→ **WHAT YOU WILL DO**:
Copy out every line in the entries below that includes "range".

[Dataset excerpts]

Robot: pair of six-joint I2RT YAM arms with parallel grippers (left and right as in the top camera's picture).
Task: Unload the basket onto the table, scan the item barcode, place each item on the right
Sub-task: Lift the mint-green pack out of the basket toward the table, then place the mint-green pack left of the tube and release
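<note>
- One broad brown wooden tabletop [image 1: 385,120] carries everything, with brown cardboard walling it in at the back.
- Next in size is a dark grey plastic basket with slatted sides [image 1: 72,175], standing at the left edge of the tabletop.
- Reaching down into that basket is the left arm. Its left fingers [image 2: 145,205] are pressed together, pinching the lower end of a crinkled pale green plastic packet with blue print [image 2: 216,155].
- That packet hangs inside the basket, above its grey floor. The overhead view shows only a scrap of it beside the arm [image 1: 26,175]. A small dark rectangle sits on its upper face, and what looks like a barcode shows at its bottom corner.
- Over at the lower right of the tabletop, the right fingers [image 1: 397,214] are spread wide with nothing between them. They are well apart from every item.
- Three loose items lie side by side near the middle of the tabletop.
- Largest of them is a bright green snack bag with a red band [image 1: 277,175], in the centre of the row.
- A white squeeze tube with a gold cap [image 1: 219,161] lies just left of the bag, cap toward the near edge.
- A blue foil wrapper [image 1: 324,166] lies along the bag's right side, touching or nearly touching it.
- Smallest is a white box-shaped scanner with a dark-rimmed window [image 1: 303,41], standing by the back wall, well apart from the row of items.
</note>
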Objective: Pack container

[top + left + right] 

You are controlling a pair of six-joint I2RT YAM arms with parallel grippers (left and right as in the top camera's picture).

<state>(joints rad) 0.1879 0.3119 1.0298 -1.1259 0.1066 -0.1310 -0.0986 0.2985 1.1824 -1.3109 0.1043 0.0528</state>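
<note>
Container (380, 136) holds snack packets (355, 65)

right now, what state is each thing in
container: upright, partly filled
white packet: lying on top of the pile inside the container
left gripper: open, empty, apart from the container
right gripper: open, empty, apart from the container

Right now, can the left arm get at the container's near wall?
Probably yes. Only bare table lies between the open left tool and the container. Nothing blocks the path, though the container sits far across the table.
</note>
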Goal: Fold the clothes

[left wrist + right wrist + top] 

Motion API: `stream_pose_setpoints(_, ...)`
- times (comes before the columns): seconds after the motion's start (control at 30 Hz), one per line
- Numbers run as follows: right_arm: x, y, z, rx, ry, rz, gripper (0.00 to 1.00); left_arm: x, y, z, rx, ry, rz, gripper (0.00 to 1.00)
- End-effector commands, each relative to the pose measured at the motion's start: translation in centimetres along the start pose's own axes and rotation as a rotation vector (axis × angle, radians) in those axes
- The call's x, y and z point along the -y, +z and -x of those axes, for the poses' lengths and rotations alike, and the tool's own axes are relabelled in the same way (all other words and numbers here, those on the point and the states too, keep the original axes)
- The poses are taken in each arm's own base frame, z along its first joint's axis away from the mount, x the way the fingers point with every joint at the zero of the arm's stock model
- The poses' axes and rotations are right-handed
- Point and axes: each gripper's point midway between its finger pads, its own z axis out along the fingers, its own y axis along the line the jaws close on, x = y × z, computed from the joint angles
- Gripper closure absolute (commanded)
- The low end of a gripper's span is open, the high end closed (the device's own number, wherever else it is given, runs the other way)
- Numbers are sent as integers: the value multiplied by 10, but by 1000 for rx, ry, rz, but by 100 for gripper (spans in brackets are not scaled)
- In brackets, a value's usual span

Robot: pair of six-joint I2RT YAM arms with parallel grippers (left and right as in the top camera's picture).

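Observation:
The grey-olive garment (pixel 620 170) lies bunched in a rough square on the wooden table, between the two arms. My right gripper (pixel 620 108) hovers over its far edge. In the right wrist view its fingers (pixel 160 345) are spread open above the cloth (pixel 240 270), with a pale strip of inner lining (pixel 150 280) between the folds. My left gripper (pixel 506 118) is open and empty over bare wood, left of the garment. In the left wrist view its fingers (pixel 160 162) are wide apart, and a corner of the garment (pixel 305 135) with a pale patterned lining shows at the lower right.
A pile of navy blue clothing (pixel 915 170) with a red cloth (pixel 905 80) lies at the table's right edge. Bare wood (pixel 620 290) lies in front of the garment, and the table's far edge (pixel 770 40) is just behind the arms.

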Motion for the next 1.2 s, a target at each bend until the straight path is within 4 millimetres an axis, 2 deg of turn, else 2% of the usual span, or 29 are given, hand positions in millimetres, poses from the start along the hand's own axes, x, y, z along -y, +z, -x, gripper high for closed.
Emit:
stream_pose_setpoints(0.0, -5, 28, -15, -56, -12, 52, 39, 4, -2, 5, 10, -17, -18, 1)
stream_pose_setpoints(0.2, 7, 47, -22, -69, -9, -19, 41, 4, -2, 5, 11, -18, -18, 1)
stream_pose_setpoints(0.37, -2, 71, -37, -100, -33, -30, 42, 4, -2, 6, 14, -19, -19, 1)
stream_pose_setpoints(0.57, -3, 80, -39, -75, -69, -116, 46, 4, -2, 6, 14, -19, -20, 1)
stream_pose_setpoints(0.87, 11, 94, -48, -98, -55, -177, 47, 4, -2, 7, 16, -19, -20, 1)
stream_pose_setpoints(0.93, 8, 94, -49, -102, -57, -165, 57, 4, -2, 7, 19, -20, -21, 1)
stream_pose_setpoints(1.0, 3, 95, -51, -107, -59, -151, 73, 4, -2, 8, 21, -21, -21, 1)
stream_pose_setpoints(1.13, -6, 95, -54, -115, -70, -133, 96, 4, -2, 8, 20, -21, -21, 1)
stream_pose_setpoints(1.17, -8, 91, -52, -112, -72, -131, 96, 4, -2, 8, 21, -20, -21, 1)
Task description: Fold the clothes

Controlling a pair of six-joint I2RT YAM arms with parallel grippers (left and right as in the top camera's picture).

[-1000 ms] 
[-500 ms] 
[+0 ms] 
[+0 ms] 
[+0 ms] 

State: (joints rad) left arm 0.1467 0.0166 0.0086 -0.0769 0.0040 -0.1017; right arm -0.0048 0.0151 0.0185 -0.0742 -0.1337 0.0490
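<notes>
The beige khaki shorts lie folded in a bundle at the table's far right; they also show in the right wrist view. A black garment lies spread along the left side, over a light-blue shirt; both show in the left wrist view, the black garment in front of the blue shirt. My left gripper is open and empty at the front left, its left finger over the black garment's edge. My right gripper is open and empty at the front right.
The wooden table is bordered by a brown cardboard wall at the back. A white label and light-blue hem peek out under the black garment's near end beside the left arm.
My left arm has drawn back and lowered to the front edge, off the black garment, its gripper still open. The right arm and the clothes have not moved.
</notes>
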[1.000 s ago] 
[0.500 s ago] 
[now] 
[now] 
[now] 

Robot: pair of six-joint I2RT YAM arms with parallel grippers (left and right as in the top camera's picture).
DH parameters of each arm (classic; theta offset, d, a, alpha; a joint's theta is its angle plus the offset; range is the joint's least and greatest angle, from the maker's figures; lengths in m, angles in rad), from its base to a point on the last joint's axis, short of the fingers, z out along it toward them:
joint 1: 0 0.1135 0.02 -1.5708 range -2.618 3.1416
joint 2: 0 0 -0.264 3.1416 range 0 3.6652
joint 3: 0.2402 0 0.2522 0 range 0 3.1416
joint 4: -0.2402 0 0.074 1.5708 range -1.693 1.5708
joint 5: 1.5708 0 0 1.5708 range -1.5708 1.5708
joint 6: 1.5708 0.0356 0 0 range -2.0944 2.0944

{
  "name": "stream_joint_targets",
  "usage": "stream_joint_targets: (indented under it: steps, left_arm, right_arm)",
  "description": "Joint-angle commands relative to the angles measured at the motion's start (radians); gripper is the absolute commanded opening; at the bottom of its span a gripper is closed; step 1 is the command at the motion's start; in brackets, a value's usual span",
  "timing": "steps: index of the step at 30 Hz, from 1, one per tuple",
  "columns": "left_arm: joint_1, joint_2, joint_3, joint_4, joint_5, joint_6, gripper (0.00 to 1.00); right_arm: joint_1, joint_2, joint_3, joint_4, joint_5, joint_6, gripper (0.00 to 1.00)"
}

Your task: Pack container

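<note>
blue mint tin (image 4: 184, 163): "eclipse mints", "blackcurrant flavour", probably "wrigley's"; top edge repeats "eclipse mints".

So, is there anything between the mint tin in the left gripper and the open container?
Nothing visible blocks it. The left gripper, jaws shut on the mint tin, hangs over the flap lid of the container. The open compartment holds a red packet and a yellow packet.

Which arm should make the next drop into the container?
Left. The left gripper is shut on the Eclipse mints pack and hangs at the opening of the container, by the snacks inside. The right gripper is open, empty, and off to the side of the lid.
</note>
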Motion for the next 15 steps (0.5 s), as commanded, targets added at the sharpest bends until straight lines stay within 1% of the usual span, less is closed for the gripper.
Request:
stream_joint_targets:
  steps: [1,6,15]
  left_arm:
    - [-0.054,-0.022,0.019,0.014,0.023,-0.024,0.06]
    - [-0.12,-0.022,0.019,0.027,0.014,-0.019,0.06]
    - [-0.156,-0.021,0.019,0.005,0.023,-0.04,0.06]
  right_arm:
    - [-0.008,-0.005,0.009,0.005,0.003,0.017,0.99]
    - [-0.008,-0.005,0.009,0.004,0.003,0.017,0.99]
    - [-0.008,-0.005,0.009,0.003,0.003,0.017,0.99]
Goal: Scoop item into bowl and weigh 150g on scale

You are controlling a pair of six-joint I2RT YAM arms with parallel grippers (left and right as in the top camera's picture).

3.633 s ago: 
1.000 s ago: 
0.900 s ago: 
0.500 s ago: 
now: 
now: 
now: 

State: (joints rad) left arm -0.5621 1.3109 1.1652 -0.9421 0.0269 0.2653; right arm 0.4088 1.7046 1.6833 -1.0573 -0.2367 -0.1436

→ **WRITTEN RESPONSE**:
DH parameters of each arm (classic; theta offset, d, a, alpha; a joint's theta is its angle plus the offset; range is the joint's least and greatest angle, from the maker's figures; lengths in m, angles in rad), from its base to a point on the last joint's axis, short of the fingers, z out along it toward them:
joint 1: 0 0.1135 0.02 -1.5708 range -2.618 3.1416
joint 2: 0 0 -0.264 3.1416 range 0 3.6652
joint 3: 0.2402 0 0.2522 0 range 0 3.1416
joint 4: -0.2402 0 0.074 1.5708 range -1.693 1.5708
joint 5: 1.5708 0 0 1.5708 range -1.5708 1.5708
joint 6: 1.5708 0.0356 0 0 range -2.0944 2.0944

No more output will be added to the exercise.